Tully réalisé par Jason Reitman [Sortie de Séance Cinéma]

Synopsis : “Dans la quarantaine, Marlo, mariée et mère de deux enfants, est sur le point de mettre au monde un troisième bébé. Elle est complètement dépassée par les tâches du quotidien et ne sait pas comment s’en sortir. Son frère lui recommande alors d’engager une nounou de nuit pour prendre soin de son nouveau-né quand elle sera assoupie. D’abord réticente à l’idée, Marlo finit par se rendre à l’évidence : elle n’y arrivera pas sans aide. Elle engage donc Tully, une jeune femme frivole et dégourdie, pour prendre soin de son bébé le soir venu. Marlo et Tully développent une forte relation d’amitié qui transformera le quotidien de la maman surmenée.”


Les lumières de la salle de cinéma s’allument, tu te repositionnes sur ton siège pour avoir fière allure parce que la position “je m’installe comme à la maison” ce n’est pas trop ça, et là, ton ami(e) se retourne vers toi et te pose la question fatidique…

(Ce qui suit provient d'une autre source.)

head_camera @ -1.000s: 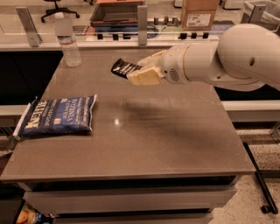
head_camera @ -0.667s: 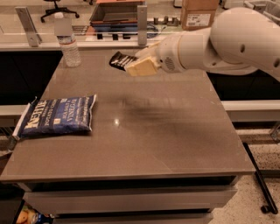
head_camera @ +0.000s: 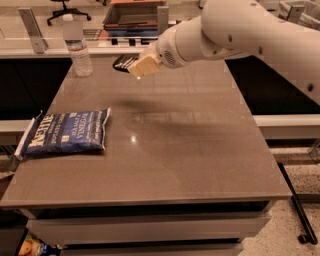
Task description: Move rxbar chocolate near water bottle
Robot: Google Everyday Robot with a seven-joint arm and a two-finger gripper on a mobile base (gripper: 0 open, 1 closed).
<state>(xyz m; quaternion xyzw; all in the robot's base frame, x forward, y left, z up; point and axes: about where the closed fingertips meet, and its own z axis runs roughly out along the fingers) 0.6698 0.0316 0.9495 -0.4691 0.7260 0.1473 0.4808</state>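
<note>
At the near edge, the grey-brown table (head_camera: pixel 190 155) shows its front lip and the shelves below it. On the near-left part of the top lies a blue Kettle chip bag (head_camera: pixel 66 133), flat, with its long side running left to right and its left end reaching the table's left edge. The middle of the table carries only a soft shadow.

Farther back, the white robot arm (head_camera: pixel 240 30) comes in from the upper right and reaches leftward over the far half of the table. At its end, the gripper (head_camera: pixel 136 67) hangs above the surface near the far edge, slightly left of centre, its tan fingers (head_camera: pixel 145 64) clamped on the rxbar chocolate (head_camera: pixel 123 62). The black bar sticks out to the left of the fingers and is held clear of the tabletop.

The water bottle (head_camera: pixel 77 47) stands upright at the far-left corner, white cap on top, to the left of the bar and apart from it.

Beyond the table runs a pale counter with a reddish tray (head_camera: pixel 132 12) and two upright metal posts (head_camera: pixel 31 30).
</note>
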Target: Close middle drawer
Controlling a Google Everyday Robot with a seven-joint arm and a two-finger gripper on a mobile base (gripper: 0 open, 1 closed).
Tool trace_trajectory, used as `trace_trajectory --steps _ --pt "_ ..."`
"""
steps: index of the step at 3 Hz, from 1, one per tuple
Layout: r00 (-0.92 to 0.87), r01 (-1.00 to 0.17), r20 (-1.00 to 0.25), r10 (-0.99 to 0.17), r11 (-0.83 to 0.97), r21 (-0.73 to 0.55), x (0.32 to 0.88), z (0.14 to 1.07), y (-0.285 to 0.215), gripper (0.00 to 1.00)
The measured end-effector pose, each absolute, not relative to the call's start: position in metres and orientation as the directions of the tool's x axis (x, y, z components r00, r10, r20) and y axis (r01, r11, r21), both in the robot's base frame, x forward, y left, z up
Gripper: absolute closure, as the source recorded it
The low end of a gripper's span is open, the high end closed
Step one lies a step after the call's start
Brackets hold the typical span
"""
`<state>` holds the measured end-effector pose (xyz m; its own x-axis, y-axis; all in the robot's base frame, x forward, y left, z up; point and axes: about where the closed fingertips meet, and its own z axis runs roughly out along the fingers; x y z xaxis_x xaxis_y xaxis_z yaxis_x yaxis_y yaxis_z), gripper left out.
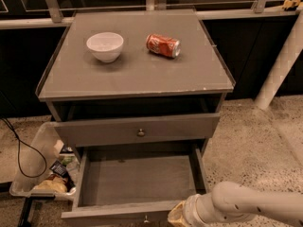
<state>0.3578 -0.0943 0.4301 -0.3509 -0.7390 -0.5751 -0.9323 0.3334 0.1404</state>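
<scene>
The middle drawer (137, 181) is pulled far out of the grey cabinet and is empty inside. Its low front panel (113, 213) lies at the bottom edge of the view, with a small round knob (146, 218). My gripper (177, 215) is at the bottom, right against the right part of that front panel, just right of the knob. The white arm (251, 206) reaches in from the lower right. Above it, the taller-fronted drawer (137, 129) stands slightly out from the cabinet.
A white bowl (105, 46) and a red can (163, 45) lying on its side sit on the cabinet top. A clear bin of rubbish (45, 171) and a black cable (21, 148) lie on the floor at left. A white post (279, 65) stands at right.
</scene>
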Motion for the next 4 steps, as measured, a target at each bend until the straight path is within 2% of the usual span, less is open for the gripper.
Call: trace_trajectory --steps 1,2,4 --pt "-0.347 -0.932 -0.565 -0.748 0.339 0.124 0.3618 0.4102 -0.1010 1.00" --pt "-0.348 -0.932 -0.565 -0.748 0.340 0.124 0.3617 0.4095 -0.1012 0.82" --pt "-0.348 -0.932 -0.565 -0.748 0.340 0.124 0.3617 0.4095 -0.1011 0.35"
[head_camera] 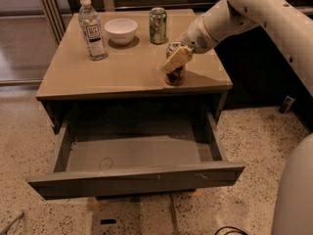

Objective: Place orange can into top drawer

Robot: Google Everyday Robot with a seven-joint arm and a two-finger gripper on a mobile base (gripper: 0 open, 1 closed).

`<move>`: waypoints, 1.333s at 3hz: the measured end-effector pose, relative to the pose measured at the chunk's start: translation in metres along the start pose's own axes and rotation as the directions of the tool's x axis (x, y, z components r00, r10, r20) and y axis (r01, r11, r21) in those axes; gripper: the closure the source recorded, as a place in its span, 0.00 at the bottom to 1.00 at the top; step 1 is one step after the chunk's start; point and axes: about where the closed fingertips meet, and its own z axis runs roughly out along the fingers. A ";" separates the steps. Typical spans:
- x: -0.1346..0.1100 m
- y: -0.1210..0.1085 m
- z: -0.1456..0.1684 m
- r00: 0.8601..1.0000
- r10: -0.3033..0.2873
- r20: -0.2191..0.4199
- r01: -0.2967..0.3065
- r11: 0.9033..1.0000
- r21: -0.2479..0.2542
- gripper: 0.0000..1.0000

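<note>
Gripper (177, 58) sits at the orange can (175, 77), near-right on the worktop (122, 70); jaws' state I can't tell. I'd expect light, stiff, slick metal: hold mid-body, squeeze gently.

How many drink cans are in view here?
2. The green can stands at the back of the cabinet top; the orange can near its front right edge, the gripper at it. None seems hidden.

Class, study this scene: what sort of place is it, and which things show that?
Likely an office or lab room: speckled hard floor, a tan-topped cabinet with its top drawer open, a water bottle and bowl on top. The hand is at the orange can near the front edge.
</note>
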 end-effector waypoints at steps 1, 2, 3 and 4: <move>0.000 0.000 0.000 1.000 0.000 0.000 0.000 1.000 0.000 0.62; 0.000 0.000 0.000 1.000 0.000 0.000 0.000 1.000 0.000 0.85; 0.000 0.000 0.000 1.000 0.000 0.000 0.000 1.000 0.000 1.00; -0.002 0.004 -0.003 1.000 -0.005 0.011 0.005 1.000 -0.003 1.00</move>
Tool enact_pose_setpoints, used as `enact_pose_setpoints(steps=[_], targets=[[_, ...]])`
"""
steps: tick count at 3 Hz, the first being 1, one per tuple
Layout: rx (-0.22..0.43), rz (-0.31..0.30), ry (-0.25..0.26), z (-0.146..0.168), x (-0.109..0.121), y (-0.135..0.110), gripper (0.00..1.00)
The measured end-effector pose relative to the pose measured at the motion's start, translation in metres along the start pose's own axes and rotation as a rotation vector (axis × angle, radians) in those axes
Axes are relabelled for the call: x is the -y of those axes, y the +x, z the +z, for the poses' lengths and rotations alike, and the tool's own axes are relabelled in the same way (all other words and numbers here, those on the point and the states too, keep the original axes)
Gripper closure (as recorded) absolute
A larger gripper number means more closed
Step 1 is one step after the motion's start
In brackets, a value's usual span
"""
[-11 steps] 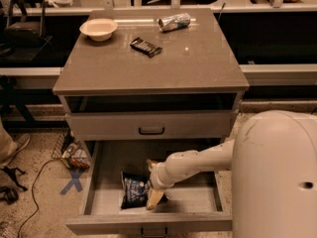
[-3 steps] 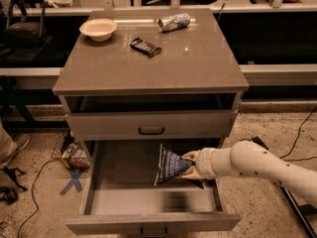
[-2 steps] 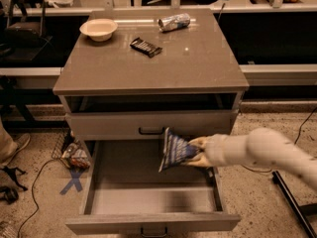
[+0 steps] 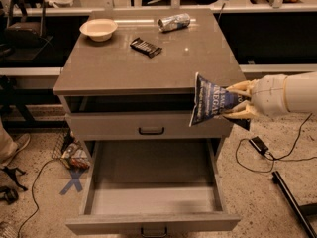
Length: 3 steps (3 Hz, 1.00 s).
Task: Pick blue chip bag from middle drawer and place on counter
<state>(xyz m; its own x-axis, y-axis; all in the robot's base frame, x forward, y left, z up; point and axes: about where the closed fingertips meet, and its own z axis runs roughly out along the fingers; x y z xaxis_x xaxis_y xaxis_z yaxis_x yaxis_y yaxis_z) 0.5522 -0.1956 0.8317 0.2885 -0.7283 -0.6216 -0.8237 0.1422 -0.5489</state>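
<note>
Our pale fingers (image 4: 241, 89) are clenched on the blue chip bag (image 4: 210, 104), which hangs just left of them at the counter (image 4: 124, 66) edge. The open middle drawer (image 4: 148, 223) lies below-left. We should lift first, then carry left over the counter before releasing.

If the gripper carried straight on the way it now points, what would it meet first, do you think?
The gripper, shut on the blue chip bag, points left; likely the near front corner of the counter, though depth is unclear.
</note>
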Motion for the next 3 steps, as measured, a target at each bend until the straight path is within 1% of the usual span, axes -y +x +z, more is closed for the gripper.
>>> enact_pose_setpoints(steps=[1,2,3], targets=[[0.006,-0.007,0.006,-0.001,0.004,-0.002,1.00],[0.051,-0.067,0.069,-0.014,0.045,-0.022,1.00],[0.079,-0.114,0.127,-0.026,0.097,-0.048,1.00]])
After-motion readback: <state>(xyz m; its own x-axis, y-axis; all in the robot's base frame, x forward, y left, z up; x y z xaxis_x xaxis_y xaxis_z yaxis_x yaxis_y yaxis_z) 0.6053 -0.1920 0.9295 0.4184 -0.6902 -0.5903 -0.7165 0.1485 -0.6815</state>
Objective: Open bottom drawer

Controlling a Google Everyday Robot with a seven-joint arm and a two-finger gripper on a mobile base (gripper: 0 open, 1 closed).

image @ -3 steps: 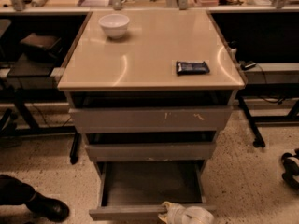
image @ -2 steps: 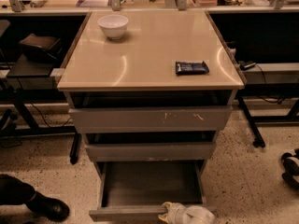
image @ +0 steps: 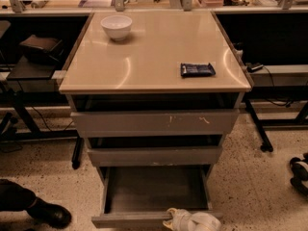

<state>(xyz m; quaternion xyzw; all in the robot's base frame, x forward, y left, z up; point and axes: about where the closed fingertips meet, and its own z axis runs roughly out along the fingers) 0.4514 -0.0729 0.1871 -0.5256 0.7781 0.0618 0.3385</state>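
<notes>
The bottom drawer (image: 154, 189) of the grey cabinet stands pulled far out, its grey box interior showing and nothing visible inside. Its flat front panel (image: 125, 219) lies along the lower edge of the view. My gripper (image: 187, 220), pale and rounded, sits at the right part of that front panel, at the very bottom of the view. Above it are the mid-sized drawer front (image: 154, 155) and the widest drawer front (image: 154, 122) with pale scratch marks.
The cabinet top (image: 144, 57) carries a white bowl (image: 116, 27) at the back left and a dark packet (image: 197, 70) at the right. Black table legs (image: 257, 126) flank the cabinet. A dark shoe (image: 43, 211) rests on the speckled floor at lower left, dark wheels (image: 299, 172) at right.
</notes>
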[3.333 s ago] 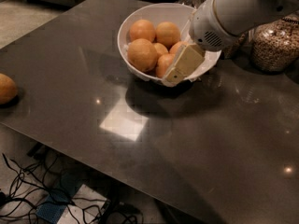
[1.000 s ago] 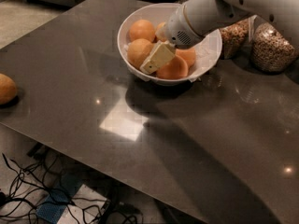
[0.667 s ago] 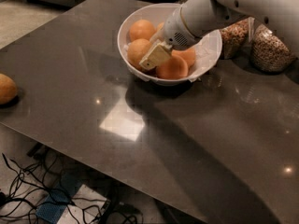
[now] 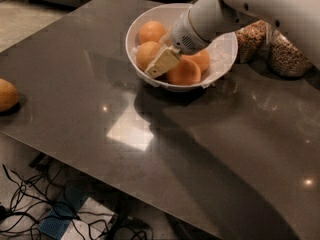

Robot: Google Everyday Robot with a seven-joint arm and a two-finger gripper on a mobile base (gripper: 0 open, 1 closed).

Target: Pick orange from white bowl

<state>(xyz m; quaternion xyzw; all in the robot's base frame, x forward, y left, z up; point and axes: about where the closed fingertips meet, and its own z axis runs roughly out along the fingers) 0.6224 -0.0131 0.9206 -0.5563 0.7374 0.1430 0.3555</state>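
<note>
Pincer [image 4: 162,62] sits low inside the white bowl [image 4: 226,59], its cream-coloured tip angled down toward the near rim. Cannot tell whether it is spread or pressed together; only one pale wedge shows from this side. My arm [image 4: 210,16] reaches in from above the far rim and covers part of the bowl's middle.

Orange [image 4: 146,53], the palest and largest of the lot, lies in the bowl on the side toward the picture's left, touching the pincer's tip. The tip rests against that fruit's inner flank, wedged between it and a deeper-coloured fruit [image 4: 185,73] at the front of the bowl. Cannot tell whether anything is gripped.

Two more fruits share the bowl: one [image 4: 151,31] at the back, just beyond the orange, and one [image 4: 202,59] half hidden under my wrist. Crinkled white paper [image 4: 220,46] lines the bowl.

Bowl stands toward the far side of a dark glossy table [image 4: 165,149]. Two glass jars [image 4: 282,54] of grain stand just beside it. A lone fruit [image 4: 7,95] lies at the table's edge, well apart. Cables [image 4: 30,209] tangle on the floor below.
</note>
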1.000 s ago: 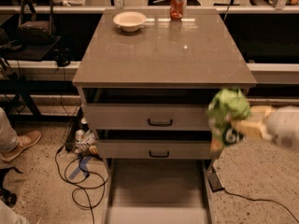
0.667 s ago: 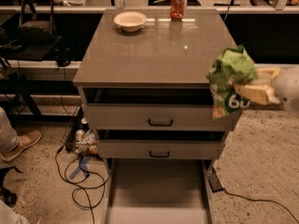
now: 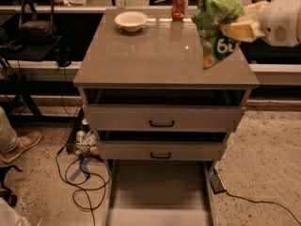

Lorsqu’on entend ou que l’on écrit le nom d’un.e cinéaste, il nous vient immédiatement des titres et des images. Chaque cinéaste nous ramène à une impression, une émotion particulière ou encore un genre cinématographique dans lequel il pourrait être enfermé. Plus ou moins volontairement. Jason Reitman est en ce sens un réalisateur atypique puisqu’il nous inspire à la fois des films profondément humains et aux personnages attachants, mais également le pire du cinéma du cinéma romantique moderne. Si « Juno » et « Up In The Air » sont de très beaux films, car bien écrits et à aucun moment hautains ou caricaturaux dans leurs façons de développer leurs personnages ainsi que la société dans laquelle ils évoluent, le film « Men, Women & Children » est l’antithèse même des premiers cités. Caricatural à souhait, usant de stéréotypes et prétentieux dans sa façon de mettre en parallèle l’avancée technologique et les jeunes adultes qui en usent et abusent, ce film a laissé une sensation amère qui a entachée l’image du cinéaste américain. Young Adult, assez mal écrit et bien trop pauvre en enjeux dramatiques, n’a en rien aidé à faire remonter notre estime envers Jason Reitman. Quatre ans après, le voici de retour aux côtés de Charlize Theron afin d’aborder une nouvelle fois le thème de la maternité. Néanmoins, à en lire le synopsis, Jason Reitman semble avoir muri, bien décidé à mettre sa propre expérience humaine au sein d’un film thématiquement dans la veine de ses précédentes réalisations tout en abordant cette fois le point de vue d’une femme adulte et non d’une jeune adulte.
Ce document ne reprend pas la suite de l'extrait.